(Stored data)
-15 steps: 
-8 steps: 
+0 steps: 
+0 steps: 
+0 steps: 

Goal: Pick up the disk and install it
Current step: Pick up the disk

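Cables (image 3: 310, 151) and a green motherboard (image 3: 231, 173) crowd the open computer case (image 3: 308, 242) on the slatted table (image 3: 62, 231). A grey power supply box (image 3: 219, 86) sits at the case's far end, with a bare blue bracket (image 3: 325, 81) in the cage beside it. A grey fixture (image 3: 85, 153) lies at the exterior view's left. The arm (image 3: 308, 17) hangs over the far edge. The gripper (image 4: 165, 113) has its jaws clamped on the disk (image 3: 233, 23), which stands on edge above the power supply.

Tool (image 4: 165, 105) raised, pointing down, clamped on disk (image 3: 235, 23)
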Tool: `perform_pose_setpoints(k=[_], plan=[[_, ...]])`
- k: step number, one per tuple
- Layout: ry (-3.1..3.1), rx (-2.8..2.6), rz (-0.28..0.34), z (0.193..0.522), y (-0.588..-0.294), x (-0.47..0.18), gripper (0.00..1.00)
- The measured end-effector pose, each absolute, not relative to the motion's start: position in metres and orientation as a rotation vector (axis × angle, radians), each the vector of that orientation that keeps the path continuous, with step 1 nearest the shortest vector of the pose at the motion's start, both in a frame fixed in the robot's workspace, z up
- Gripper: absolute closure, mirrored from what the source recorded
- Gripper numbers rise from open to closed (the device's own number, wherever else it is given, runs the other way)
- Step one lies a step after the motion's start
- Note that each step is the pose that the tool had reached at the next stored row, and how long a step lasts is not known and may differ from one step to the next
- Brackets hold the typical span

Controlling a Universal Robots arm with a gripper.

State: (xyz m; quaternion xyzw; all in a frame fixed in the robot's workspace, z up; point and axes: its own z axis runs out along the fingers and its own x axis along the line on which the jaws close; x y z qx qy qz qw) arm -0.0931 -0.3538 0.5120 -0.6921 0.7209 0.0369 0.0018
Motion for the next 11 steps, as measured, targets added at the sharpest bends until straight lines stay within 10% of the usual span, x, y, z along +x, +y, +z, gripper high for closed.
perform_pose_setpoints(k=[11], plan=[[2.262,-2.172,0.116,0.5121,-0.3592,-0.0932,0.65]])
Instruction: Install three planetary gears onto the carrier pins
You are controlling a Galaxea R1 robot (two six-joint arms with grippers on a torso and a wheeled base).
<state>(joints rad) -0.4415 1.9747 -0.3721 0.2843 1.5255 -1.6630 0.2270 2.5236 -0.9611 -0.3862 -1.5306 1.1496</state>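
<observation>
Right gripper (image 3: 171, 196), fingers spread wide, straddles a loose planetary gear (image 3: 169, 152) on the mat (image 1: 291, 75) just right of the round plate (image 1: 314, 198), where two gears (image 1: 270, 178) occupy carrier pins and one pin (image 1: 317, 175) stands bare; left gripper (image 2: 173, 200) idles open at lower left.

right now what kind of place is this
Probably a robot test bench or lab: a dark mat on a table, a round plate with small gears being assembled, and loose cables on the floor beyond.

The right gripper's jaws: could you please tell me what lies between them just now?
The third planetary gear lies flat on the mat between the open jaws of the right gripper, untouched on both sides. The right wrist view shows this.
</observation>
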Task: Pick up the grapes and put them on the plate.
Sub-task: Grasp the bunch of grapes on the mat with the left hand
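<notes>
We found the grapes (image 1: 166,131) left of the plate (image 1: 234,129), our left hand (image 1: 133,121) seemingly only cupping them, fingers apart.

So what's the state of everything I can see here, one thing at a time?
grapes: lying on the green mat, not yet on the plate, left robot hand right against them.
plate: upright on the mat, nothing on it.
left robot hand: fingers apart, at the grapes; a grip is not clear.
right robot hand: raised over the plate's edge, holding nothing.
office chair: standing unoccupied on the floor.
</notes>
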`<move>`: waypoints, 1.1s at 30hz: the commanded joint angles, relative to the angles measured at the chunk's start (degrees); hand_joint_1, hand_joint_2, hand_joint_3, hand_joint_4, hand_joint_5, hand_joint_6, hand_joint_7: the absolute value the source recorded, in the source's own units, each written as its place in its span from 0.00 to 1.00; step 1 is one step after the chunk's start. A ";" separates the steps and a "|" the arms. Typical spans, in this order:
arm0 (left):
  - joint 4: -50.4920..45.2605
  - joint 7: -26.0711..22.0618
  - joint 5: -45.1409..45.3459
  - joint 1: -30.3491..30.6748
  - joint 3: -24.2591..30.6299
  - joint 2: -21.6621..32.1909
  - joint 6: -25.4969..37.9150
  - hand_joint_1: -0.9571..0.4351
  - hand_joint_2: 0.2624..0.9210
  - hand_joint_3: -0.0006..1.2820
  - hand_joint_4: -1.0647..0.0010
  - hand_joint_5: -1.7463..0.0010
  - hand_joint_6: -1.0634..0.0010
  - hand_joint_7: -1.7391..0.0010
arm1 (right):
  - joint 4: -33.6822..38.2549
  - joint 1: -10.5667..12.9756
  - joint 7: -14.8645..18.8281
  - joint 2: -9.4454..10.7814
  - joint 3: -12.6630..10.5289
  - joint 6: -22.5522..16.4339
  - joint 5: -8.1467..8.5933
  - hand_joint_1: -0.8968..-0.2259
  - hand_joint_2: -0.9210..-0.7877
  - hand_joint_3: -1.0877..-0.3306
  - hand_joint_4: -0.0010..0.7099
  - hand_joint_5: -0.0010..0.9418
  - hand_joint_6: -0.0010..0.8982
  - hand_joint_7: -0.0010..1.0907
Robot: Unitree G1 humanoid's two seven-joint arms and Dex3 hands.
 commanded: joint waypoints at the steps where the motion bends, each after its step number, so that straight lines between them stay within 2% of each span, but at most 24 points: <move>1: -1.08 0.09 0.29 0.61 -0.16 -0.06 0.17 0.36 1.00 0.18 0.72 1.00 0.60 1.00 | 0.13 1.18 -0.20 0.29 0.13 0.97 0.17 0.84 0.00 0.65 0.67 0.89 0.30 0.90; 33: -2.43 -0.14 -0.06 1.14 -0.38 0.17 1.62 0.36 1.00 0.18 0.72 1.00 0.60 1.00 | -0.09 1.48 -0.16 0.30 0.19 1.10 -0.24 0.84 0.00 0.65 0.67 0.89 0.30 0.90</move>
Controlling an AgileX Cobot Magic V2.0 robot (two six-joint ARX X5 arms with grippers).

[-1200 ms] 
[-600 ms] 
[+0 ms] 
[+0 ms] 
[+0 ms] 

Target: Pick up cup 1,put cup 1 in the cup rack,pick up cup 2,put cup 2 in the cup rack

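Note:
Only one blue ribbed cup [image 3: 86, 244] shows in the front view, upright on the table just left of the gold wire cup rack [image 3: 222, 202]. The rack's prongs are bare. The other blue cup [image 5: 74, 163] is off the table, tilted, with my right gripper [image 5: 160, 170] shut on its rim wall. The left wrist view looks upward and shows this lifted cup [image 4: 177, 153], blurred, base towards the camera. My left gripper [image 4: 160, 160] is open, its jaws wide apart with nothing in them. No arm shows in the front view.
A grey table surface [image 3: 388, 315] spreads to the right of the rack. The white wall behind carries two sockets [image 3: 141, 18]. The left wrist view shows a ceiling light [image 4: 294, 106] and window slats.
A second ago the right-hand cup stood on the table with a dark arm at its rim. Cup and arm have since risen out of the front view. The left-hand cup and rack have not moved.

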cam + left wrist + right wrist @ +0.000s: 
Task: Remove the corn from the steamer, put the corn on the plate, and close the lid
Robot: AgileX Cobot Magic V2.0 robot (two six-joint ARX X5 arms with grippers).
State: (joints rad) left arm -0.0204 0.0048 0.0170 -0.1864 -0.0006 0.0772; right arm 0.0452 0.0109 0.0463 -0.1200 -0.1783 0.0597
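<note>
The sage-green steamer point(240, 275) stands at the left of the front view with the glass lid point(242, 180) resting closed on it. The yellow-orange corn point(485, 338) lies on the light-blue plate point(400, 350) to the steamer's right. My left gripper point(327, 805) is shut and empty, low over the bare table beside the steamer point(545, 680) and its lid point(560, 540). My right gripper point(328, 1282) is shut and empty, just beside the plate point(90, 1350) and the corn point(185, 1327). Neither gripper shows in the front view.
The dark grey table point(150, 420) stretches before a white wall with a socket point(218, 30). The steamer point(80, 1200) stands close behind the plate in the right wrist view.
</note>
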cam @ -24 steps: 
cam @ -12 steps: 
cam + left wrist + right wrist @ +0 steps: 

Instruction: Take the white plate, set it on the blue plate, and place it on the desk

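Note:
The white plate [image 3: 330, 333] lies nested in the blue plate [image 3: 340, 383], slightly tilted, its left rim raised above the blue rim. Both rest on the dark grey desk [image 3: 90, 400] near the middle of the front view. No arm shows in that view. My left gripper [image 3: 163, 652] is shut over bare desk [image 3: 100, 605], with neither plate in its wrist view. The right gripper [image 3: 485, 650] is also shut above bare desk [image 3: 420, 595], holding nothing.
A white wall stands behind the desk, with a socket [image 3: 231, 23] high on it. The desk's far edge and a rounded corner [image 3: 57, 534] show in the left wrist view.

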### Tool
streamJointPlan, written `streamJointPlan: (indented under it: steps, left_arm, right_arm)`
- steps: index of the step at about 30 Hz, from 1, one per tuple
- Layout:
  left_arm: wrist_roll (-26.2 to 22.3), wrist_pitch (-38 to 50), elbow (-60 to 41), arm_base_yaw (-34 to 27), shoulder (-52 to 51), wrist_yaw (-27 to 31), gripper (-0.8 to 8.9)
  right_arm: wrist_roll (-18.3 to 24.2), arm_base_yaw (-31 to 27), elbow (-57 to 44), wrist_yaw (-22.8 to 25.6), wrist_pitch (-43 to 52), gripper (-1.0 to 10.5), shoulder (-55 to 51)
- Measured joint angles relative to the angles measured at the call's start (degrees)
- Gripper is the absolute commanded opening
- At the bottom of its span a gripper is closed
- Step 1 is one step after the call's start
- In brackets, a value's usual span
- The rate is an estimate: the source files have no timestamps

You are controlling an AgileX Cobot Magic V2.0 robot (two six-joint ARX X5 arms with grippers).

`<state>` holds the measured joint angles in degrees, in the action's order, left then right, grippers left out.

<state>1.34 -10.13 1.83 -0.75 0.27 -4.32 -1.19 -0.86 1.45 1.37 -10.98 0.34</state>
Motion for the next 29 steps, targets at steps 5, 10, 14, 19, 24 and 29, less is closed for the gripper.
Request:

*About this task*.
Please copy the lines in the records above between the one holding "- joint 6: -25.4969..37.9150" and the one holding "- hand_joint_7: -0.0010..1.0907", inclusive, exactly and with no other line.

*Solution for this problem*.
  - joint 6: -25.4969..37.9150
  - hand_joint_1: -0.9571..0.4351
  - hand_joint_2: 0.2624..0.9210
  - hand_joint_3: -0.0006..1.2820
  - hand_joint_4: -1.0647..0.0010
  - hand_joint_5: -1.7463..0.0010
  - hand_joint_6: -1.0634..0.0010
  - hand_joint_7: -1.7391..0.0010
arm1 (right):
  - joint 4: -33.6822..38.2549
  - joint 1: -10.5667..12.9756
  - joint 7: -14.8645..18.8281
  - joint 2: -9.4454..10.7814
  - joint 3: -12.6630..10.5289
  - joint 6: -22.5522..16.4339
  - joint 5: -8.1467..8.5933
  - hand_joint_1: -0.8968..-0.2259
  - hand_joint_2: -0.9210..-0.7877
  - hand_joint_3: -1.0877..-0.3306
  - hand_joint_4: -0.0010..0.7099
  - hand_joint_5: -0.0010..0.9418
  - hand_joint_6: -0.0010..0.8982
  - hand_joint_7: -0.0010..1.0907

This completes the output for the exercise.